If there was every any doubt that the Art Gallery of New South Wales is currently Sydney’s best repertory screening institution, their newest film series entitled “Wild in the Streets” (running 5th August – 30th September) ought to convince cinema lovers. Screening in conjunction with the See you at the barricades exhibition — a gallery’s survey of “dissident art” in the gallery’s collection — the film series shares the exhibition’s focus on the intersection of political struggle and aesthetic forms, giving us a broad overview of “cinema’s engagement with social struggle and revolutionary culture.”
Much like their previous series, the program offers a satisfying mix of well established films and directors with lesser-known works, and once more gives a considerable and much-needed degree of attention to Australian film history. It’s refreshing also to see a mix of documentary and fiction in the program, adding some nuance and variety to this survey of engagé cinema. As always, all films are played in their original format, with 16 and 35mm prints sourced from a range of Australian and international archives.
Starting with the classics, the series opens with a double bill from the late silent era, pairing Sergei Eisenstein’s debut feature Strike (1924) with Joris Ivens and Henri Storck’s short Misère au Borinage (1931). This double bill brings together three major experimental filmmakers coming out of the aesthetically radical and ideologically charged avant-garde of the 1920s, and bringing together two wildly different re-creations of strikes makes for an interesting thematic coupling. Ivens also appears later in the program with The 17th Parallel (1968), a documentary on day-to-day life in the demarcation zone between North and South Vietnam during the Vietnam War co-directed with his wife Marceline Loridan Ivens that is about as close to “guerilla filmmaking” as the term will allow. On the fiction side of things, Lindsay Anderson’s If… (1968) plays alongside the Jean Vigo short that inspired it, Zero for conduct (1933), making for a neat back-to-back commentary on institution, authority and rebellion. One of the great blights on the French cinema is its total lack of engagement with the war in Algeria as it happened; it took an Italian in Gillo Pontecorvo with The Battle of Algiers (1965) to give us one of the most striking depictions of guerilla warfare in cinema history.
There’s also an impressive selection of Australian documentary films on offer courtesy of the National Film and Sound Archive of Australia. Tying the films together is a kind of direct social and political activism, dealing with and criticising the management of specific historically-grounded conflicts: NSW’s Stolen Generation, the establishment of the Tent Embassy and disputes over urban development in Sydney to point out just a few. Interestingly, the links between unions and filmmakers are highlighted with the inclusion of Rocking the Foundations (1985), a history of the NSW Builders/Laborers Federation, and The Hungry Miles (1955), produced by the Waterside Workers’ Federation’s own film unit. I’m particularly looking forward to Australian documentary stalwart Tom Zubrycki’s Kemira: diary of a strike (1986), which sounds like a local take on Barbara Kopple’s classic mining strike document Harlan County, U.S.A..

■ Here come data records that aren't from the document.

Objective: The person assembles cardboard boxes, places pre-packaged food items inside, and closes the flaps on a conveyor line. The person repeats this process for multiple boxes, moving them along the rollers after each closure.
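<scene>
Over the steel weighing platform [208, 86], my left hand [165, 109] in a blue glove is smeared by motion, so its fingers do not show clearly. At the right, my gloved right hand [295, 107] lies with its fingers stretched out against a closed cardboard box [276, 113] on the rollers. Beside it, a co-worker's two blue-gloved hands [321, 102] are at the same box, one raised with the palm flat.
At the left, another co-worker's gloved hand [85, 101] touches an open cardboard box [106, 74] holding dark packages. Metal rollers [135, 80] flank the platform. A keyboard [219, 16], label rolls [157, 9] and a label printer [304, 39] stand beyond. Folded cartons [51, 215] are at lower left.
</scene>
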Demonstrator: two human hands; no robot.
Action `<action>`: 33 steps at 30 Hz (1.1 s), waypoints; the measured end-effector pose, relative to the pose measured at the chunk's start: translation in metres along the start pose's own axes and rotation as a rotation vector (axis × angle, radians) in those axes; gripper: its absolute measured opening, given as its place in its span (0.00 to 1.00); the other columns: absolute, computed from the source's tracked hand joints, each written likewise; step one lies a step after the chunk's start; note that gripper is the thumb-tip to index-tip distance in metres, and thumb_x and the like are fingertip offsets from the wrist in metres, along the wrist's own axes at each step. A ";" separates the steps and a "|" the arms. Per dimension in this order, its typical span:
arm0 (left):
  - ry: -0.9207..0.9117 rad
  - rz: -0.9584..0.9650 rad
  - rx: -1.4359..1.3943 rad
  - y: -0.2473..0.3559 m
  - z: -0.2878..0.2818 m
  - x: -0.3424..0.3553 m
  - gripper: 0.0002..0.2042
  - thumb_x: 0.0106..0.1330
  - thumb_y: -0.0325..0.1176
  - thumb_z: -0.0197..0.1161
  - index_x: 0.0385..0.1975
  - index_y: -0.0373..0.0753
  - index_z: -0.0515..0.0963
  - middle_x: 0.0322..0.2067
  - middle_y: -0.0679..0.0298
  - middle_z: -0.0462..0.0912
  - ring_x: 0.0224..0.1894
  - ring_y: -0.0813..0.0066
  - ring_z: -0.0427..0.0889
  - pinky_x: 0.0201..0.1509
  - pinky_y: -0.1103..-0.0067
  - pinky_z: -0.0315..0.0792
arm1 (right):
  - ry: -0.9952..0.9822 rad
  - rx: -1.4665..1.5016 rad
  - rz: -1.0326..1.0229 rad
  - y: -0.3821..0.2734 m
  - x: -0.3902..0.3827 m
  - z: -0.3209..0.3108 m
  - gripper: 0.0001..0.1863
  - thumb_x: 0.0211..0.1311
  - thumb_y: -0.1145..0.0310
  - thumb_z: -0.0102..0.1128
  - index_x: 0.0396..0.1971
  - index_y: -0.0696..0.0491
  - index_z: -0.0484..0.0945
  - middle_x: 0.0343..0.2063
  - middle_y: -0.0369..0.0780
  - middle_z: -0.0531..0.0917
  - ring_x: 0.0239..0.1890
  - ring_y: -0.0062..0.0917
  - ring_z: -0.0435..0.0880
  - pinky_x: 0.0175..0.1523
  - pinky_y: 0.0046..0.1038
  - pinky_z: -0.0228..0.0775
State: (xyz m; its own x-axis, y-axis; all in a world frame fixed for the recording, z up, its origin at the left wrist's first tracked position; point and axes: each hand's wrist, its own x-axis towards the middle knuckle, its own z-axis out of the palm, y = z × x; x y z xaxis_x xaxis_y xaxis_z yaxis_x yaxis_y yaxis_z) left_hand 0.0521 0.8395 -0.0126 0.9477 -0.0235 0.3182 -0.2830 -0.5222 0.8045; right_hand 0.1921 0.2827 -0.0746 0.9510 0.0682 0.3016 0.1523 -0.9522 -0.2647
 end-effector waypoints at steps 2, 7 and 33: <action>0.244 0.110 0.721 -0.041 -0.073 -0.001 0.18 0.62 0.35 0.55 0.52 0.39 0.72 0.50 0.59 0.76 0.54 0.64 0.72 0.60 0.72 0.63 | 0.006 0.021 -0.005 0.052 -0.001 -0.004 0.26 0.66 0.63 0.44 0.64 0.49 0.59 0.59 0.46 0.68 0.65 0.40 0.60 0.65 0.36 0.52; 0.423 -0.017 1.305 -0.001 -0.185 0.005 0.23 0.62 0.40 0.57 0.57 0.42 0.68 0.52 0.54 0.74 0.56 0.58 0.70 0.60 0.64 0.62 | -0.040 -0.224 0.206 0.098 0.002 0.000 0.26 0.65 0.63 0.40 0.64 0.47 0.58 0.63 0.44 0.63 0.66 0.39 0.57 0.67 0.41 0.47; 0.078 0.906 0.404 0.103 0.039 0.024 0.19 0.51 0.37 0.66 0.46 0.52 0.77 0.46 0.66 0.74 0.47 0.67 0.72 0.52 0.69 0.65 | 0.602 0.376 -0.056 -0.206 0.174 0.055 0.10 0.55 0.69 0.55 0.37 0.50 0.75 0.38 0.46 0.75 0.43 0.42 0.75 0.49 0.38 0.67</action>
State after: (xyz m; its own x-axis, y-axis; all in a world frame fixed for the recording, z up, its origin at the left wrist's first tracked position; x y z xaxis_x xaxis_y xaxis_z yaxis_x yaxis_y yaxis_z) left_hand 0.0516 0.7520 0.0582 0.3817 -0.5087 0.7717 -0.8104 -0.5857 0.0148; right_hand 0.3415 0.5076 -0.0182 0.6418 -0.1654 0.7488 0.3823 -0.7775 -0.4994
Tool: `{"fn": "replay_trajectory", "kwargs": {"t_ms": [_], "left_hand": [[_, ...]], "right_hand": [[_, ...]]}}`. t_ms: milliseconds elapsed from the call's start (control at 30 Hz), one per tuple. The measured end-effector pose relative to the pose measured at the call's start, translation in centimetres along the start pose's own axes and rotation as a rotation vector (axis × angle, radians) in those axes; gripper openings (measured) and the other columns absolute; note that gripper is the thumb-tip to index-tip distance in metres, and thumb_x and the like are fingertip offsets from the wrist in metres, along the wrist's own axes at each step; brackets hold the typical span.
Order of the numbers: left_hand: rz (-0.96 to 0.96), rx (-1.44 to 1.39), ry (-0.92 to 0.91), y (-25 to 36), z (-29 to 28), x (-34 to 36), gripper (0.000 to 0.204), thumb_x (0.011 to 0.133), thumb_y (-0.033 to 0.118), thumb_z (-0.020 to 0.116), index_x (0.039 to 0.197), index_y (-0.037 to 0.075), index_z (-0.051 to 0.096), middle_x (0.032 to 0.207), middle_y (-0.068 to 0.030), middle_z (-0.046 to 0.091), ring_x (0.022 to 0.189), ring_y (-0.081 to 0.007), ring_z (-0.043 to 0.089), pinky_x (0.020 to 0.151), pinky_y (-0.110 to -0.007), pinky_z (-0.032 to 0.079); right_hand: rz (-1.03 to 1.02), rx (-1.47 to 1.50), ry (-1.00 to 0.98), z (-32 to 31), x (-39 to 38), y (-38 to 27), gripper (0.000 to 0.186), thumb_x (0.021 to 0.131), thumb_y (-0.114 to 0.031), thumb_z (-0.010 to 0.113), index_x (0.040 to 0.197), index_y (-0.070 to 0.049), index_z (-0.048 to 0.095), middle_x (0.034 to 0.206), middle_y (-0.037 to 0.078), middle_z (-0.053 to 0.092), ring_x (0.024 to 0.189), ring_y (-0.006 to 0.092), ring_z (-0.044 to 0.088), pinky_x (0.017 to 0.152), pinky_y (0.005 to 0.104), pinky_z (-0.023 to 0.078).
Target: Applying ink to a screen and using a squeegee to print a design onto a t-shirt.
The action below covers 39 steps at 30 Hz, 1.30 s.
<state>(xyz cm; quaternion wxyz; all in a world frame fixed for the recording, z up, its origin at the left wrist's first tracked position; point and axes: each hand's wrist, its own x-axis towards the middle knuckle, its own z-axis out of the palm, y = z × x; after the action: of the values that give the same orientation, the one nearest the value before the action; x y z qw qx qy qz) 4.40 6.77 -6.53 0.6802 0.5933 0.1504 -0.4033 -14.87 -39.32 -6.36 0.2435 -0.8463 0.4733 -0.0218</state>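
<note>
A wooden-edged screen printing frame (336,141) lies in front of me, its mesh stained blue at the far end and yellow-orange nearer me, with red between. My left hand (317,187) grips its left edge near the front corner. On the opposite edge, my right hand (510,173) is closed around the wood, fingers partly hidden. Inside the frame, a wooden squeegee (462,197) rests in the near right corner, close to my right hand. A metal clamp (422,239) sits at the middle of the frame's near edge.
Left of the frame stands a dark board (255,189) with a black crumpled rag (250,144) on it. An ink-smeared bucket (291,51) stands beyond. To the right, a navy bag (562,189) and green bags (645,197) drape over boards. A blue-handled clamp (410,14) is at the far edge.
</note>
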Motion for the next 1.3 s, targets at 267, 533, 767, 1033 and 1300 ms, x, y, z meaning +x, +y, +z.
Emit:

American cinema on the margins is also well represented in the program, with a particularly interesting group of low-budget, 16mm documentaries growing out of the Direct Cinema ethos of the 1960s. My picks of the documentary bunch: Town Bloody Hall (1979), a seldom seen collaborative film by D.A. Pennebaker and Chris Hedegus on the infamous women’s liberation debate at New York Town Hall, and Attica (1973), Cinda Firestone’s similarly under-seen document of the 1971 Attica State Prison rebellion. Also, the inclusion of Robert Kramer’s Ice (1970), a dystopian political thriller that is the culmination of the director’s three-year collaboration with the leftist, New York-based Newsreel collective, is a major coup for the program.
The full program for Wild in the Streets (August 5-September 30, 2015) can be found here. All films are free and play at the AGNSW’s Domain Theatre.